Si vous avez, comme moi, l'esprit de l'escalier, vous voici déjà tout à fait étourdi, je m'en doute. Aussi j'arrête ici ma modeste tentative de rajeunir votre cerveau par les degrés de la multiplication et les spirales vertigineuses de la grammaire et de la fable...
Je me suis toujours demandé qui pouvait bien imaginer de monter, en guise d'escalier - ou d'ascenseur social peut-être - ces recherches insolites et frivoles où l'on se penche avec minutie et passion sur - je cite au hasard et dans le désordre - les effets salutaires des pépins de pamplemousse relativement à la santé des poumons, l'intérêt prééminent d'ouvrir trois fois par jour ses orteils en forme d'éventail pour maintenir l'équilibre de ses vertèbres, ou le nombre de grains de sésame - à moins que ce ne soit d'ellébore - qu'il est nécessaire d'absorber à la treizième bouchée de chaque repas pour éviter la dépression... Sans doute s'agit-il seulement d'augmenter les tirages de journaux essoufflés, courant l'article pour faire grimper leurs ventes.
Tout de même... au fond, cette histoire d'escaliers studieux... elle n'est pas si bête, cette fois, pas si bête...

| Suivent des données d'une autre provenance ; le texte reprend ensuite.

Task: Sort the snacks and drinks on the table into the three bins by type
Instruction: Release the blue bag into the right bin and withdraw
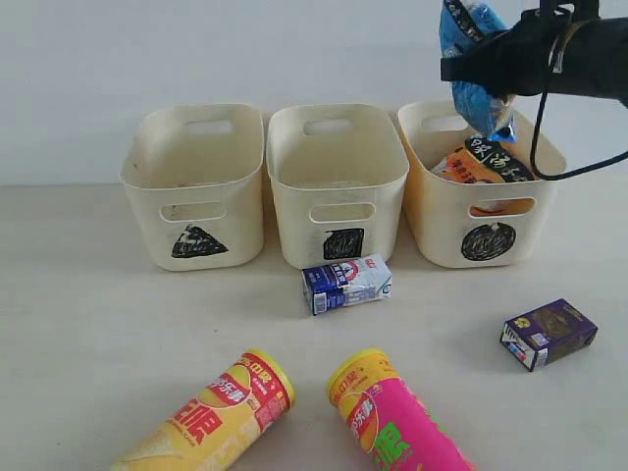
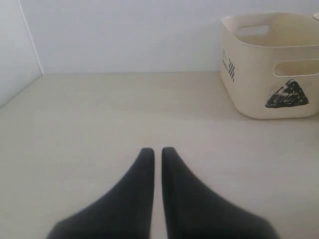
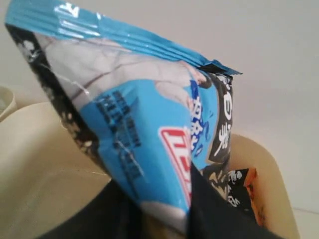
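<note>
My right gripper (image 1: 481,69) is shut on the blue packet (image 1: 475,49), which hangs above the circle-marked bin (image 1: 432,196). The same blue packet (image 3: 144,129) fills the right wrist view, pinched between the black fingers (image 3: 219,209). An orange packet (image 1: 483,162) lies inside that bin. The triangle bin (image 1: 147,186) and the square bin (image 1: 294,186) stand to its left. On the table lie a blue-and-white carton (image 1: 345,283), a purple carton (image 1: 548,333), a yellow-red tube (image 1: 221,417) and a pink-green tube (image 1: 392,422). My left gripper (image 2: 157,152) is shut over bare table, with the triangle bin (image 2: 249,94) ahead of it.
A pale wall rises behind the bins. A black cable (image 1: 549,147) loops down from the right arm beside the circle bin. The two tubes run off the table's front edge of the exterior view.
</note>
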### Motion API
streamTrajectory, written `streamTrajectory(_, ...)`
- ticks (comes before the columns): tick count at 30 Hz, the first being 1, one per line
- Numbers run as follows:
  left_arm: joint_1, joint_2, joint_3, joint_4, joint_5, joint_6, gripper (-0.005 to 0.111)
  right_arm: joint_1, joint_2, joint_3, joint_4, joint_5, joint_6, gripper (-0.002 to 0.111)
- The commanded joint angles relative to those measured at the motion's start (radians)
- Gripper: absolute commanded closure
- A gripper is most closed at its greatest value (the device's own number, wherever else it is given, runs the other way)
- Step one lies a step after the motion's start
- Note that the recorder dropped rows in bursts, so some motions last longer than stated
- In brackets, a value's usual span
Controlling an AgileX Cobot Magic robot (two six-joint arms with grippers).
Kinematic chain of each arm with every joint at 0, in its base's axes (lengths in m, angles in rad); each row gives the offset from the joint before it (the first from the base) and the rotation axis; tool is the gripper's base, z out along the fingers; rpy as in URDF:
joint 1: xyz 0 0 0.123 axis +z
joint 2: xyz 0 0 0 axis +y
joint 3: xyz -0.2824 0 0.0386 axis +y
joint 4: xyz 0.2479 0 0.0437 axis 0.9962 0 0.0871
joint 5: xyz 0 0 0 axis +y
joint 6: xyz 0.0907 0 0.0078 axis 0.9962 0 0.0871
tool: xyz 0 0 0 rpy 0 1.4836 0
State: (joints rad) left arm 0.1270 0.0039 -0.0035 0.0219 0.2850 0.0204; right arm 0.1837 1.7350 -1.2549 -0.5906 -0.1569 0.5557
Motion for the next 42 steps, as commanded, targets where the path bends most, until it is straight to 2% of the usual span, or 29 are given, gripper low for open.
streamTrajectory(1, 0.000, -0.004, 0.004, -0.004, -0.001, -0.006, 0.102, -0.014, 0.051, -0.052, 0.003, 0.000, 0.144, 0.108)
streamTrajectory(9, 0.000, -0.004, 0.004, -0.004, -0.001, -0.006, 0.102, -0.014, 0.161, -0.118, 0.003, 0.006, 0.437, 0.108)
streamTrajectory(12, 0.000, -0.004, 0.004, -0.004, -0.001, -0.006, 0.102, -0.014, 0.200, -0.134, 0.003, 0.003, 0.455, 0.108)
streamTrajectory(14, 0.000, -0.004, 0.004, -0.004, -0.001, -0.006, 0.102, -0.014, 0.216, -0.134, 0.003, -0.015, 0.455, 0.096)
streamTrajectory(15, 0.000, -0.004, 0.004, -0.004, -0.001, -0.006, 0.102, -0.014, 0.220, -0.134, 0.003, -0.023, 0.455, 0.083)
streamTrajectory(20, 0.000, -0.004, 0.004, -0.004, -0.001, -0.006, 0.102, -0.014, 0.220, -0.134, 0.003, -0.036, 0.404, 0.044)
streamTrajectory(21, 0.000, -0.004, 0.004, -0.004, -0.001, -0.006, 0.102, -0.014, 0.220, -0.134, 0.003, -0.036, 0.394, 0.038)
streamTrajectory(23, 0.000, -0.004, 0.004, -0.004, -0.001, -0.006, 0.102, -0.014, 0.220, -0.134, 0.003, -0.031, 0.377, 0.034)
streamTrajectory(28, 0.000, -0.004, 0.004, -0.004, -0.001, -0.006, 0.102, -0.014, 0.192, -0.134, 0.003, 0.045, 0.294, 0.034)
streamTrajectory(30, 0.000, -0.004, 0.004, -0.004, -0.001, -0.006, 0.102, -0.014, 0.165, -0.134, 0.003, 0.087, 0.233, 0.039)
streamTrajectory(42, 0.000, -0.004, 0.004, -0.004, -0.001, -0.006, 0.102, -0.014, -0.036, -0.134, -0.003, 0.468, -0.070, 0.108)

Grimpez, étudiez... allégez vos misères, oubliez vos lourdeurs, méprisez vos paresses. Et chaque jour cherchez, un peu plus haut, à l'étage du dessus, ou simplement à l'entresol, l'humble effort qui élève... Vers ce qui vous appelle, vers ce qui vous grandit, hissez-vous, avancez, et grimpez. Grimpez toujours, à petits sauts ou à bonds de chamois, de marche étroite en rocher vacillant, sans jamais vous lasser, grimpez... chaque jour posez-vous, ne serait-ce qu'un peu, ne serait-ce qu'à peine, au-dessus de ce que vous étiez la veille.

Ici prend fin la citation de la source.